> _WHAT THE EXERCISE ASKS_: From the material below, copy every line in which the word "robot" occurs.

> _THE DATA_:
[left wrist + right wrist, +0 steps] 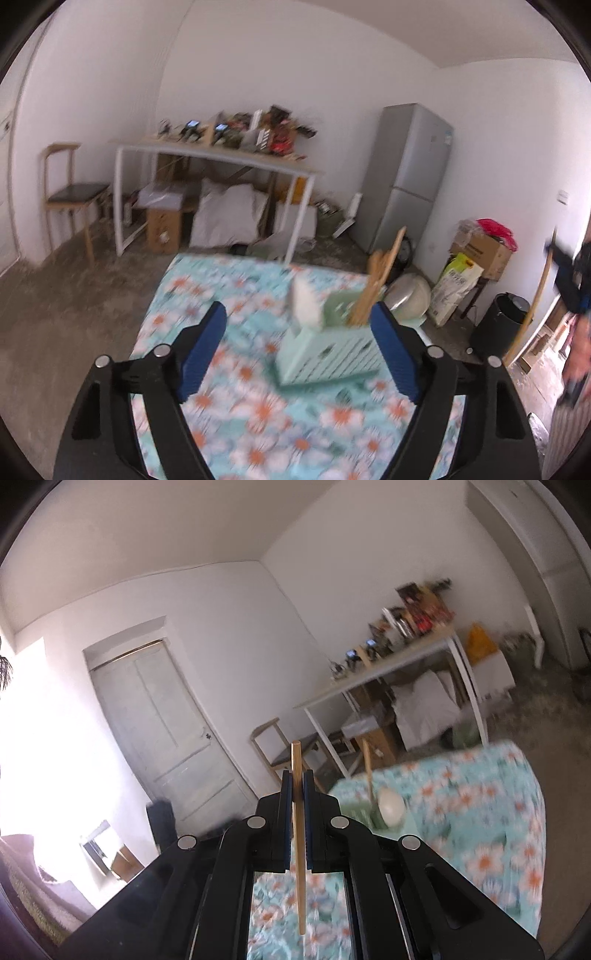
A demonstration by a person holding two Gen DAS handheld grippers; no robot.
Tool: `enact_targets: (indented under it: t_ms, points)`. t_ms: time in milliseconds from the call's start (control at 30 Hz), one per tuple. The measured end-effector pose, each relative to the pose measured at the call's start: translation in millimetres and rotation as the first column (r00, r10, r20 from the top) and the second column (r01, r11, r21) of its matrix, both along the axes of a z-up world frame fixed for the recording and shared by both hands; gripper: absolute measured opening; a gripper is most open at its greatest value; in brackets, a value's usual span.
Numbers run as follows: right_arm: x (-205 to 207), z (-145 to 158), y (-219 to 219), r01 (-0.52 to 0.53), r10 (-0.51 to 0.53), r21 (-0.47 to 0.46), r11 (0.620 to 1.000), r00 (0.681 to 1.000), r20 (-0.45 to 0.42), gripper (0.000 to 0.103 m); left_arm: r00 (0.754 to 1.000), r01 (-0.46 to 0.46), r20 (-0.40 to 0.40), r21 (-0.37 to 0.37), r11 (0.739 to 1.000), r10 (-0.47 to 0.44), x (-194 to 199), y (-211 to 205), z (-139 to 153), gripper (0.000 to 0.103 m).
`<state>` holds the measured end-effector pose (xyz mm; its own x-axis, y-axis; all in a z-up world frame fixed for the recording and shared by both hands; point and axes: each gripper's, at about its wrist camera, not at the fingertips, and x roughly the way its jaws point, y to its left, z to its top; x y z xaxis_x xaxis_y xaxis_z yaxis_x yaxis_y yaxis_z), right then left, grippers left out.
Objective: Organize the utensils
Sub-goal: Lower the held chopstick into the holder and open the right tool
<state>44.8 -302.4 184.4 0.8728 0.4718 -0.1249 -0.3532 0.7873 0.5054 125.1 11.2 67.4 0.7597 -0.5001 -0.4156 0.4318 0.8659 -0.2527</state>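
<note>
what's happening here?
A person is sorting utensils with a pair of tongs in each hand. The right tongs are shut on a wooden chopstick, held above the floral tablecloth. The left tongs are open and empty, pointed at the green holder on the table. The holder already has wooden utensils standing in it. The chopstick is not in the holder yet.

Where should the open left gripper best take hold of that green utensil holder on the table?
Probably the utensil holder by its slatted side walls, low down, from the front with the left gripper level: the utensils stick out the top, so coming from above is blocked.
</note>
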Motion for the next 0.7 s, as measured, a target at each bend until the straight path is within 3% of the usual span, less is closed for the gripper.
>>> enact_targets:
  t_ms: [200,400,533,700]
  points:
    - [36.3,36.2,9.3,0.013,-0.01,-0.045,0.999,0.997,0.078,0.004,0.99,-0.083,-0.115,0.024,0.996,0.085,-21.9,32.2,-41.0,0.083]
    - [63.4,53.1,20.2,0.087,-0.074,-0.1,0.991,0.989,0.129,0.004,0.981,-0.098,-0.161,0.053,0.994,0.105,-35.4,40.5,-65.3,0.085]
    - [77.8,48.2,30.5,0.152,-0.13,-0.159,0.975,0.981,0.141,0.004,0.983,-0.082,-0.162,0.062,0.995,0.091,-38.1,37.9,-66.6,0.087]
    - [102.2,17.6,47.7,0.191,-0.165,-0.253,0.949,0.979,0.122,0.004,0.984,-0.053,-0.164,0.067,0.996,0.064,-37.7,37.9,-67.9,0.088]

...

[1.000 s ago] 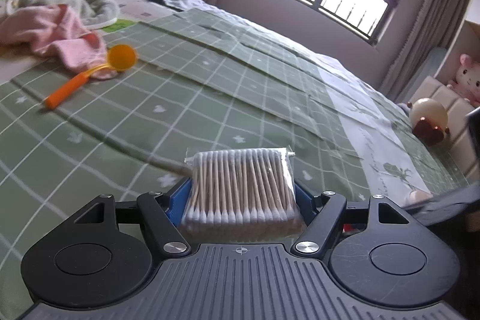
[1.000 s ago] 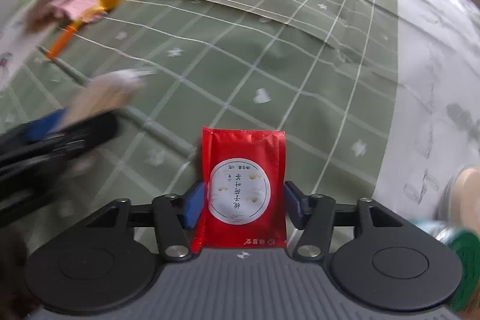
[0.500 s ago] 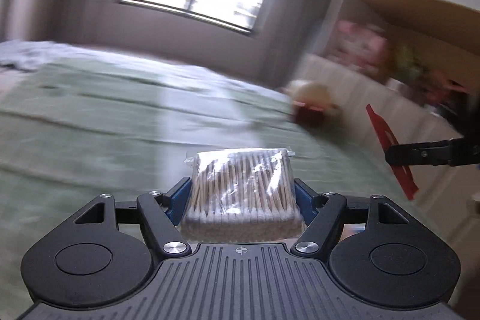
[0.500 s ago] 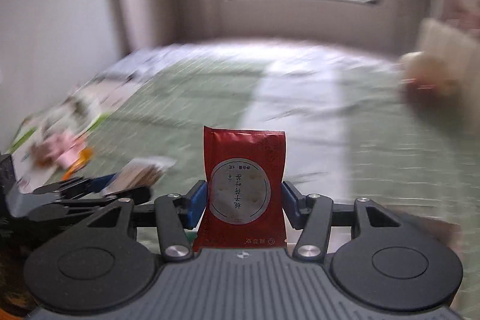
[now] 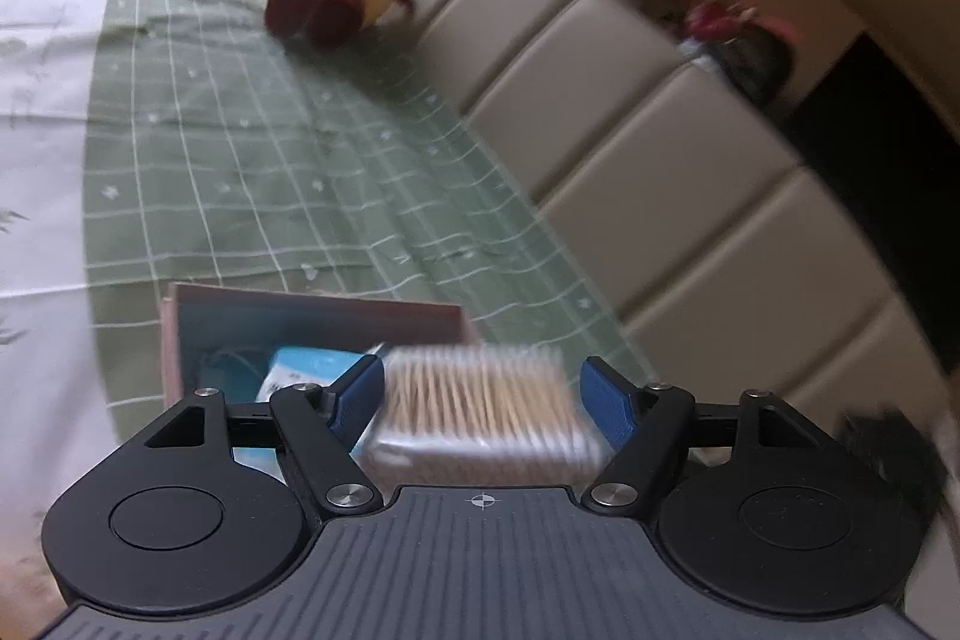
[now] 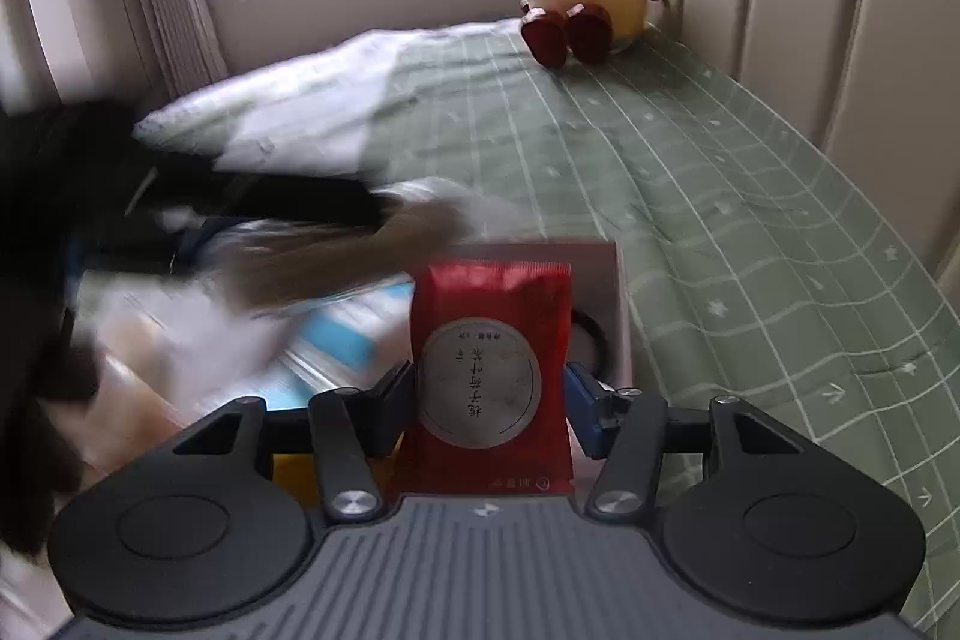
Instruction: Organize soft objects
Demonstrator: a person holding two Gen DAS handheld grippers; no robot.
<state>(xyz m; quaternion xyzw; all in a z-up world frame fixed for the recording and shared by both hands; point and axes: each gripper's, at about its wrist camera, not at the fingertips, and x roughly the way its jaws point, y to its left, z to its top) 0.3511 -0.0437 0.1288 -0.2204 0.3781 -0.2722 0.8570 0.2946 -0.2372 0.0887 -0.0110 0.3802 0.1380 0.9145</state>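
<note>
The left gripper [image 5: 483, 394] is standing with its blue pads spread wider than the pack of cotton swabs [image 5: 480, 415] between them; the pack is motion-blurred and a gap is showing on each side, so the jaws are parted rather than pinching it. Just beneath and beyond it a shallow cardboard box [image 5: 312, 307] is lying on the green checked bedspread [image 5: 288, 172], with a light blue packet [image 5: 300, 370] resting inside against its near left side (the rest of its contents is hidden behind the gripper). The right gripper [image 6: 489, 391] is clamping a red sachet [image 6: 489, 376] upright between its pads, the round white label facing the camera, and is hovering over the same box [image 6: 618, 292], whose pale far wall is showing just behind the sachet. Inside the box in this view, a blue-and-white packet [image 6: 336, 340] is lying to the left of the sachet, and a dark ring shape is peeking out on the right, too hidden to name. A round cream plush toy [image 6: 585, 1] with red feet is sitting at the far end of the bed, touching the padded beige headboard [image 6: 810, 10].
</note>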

> _RESPONSE TO THIS TASK_:
A demonstration by a person holding two Gen DAS handheld grippers; no robot.
Demonstrator: a person holding two Gen DAS handheld grippers; no robot.

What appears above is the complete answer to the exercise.